DATASET EXCERPT: Begin
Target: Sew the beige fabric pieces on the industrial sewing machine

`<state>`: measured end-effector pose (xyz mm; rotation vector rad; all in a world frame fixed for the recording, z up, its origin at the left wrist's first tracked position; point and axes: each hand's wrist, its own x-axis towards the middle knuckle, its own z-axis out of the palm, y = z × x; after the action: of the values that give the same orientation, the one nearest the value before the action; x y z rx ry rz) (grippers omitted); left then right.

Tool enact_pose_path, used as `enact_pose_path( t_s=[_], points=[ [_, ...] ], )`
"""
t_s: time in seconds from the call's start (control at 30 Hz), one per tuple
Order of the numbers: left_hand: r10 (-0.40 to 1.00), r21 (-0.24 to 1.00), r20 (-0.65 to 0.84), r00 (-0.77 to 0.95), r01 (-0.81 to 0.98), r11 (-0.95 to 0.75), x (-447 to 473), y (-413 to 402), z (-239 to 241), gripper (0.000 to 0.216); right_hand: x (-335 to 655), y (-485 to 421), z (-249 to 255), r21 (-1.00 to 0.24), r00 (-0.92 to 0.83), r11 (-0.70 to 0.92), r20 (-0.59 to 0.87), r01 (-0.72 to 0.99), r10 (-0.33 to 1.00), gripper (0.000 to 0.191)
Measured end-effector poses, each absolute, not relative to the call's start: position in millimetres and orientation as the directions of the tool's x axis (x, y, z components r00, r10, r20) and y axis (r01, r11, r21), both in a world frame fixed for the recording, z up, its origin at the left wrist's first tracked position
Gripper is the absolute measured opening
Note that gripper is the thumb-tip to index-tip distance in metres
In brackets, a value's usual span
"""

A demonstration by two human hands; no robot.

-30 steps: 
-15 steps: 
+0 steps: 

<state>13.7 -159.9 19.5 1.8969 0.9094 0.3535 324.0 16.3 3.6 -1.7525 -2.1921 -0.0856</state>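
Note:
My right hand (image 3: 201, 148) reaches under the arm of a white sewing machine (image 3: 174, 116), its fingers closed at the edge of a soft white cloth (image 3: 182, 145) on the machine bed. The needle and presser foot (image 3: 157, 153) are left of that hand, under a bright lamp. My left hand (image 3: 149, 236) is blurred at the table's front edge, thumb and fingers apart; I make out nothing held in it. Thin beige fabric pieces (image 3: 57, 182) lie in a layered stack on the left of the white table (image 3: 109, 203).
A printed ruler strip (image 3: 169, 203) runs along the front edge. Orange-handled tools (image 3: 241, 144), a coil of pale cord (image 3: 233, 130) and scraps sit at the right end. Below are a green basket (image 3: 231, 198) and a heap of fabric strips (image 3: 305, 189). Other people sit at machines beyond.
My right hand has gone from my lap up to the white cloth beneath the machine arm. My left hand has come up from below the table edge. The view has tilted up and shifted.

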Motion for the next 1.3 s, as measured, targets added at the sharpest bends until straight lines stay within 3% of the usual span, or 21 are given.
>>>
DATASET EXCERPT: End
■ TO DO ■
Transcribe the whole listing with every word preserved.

■ ANSWER TO THE EXERCISE ■
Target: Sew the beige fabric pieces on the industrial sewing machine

`<state>`: measured end-effector pose (xyz mm; rotation vector rad; all in a world frame fixed for the recording, z up, its origin at the left wrist's first tracked position; point and axes: each hand's wrist, its own x-axis towards the middle knuckle, its own z-axis out of the palm, y = z × x; after the action: of the values that give the same orientation, the one nearest the value before the action; x y z rx ry rz) (grippers omitted); left then right.

Tool enact_pose_path, used as `enact_pose_path( t_s=[_], points=[ [_, ...] ], )`
"""
t_s: time in seconds from the call's start (control at 30 Hz), one per tuple
Order of the numbers: left_hand: r10 (-0.40 to 1.00), r21 (-0.24 to 1.00), r20 (-0.65 to 0.84), r00 (-0.77 to 0.95), r01 (-0.81 to 0.98), r11 (-0.95 to 0.75), x (-447 to 473), y (-413 to 402), z (-239 to 241), gripper (0.000 to 0.216); right_hand: x (-335 to 655), y (-485 to 421), z (-249 to 255), r21 (-1.00 to 0.24), r00 (-0.92 to 0.83), r11 (-0.70 to 0.92), r20 (-0.59 to 0.87), r01 (-0.72 to 0.99), r10 (-0.33 to 1.00), gripper (0.000 to 0.191)
Measured end-effector poses, each absolute, not relative to the call's start: position in millimetres and orientation as the directions of the tool's x axis (x, y, z components r00, r10, r20) and y axis (r01, r11, r21), both in a world frame fixed for the recording, z up, its origin at the left wrist's first tracked position
Gripper is the absolute measured opening
Note that gripper is the thumb-tip to index-tip distance in metres
In brackets, a value's usual span
"""

A demonstration by two human hands; no robot.

-30 steps: 
-15 steps: 
+0 steps: 

<state>13.7 -159.9 19.5 1.8969 0.9094 0.3535 324.0 16.3 3.6 -1.7525 -2.1921 -0.0856</state>
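Note:
My right hand (image 3: 201, 148) reaches under the arm of a white sewing machine (image 3: 174, 116), its fingers closed at the edge of a soft white cloth (image 3: 182, 145) on the machine bed. The needle and presser foot (image 3: 157, 153) are left of that hand, under a bright lamp. My left hand (image 3: 149, 236) is blurred at the table's front edge, thumb and fingers apart; I make out nothing held in it. Thin beige fabric pieces (image 3: 57, 182) lie in a layered stack on the left of the white table (image 3: 109, 203).
A printed ruler strip (image 3: 169, 203) runs along the front edge. Orange-handled tools (image 3: 241, 144), a coil of pale cord (image 3: 233, 130) and scraps sit at the right end. Below are a green basket (image 3: 231, 198) and a heap of fabric strips (image 3: 305, 189). Other people sit at machines beyond.
My right hand has gone from my lap up to the white cloth beneath the machine arm. My left hand has come up from below the table edge. The view has tilted up and shifted.
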
Motion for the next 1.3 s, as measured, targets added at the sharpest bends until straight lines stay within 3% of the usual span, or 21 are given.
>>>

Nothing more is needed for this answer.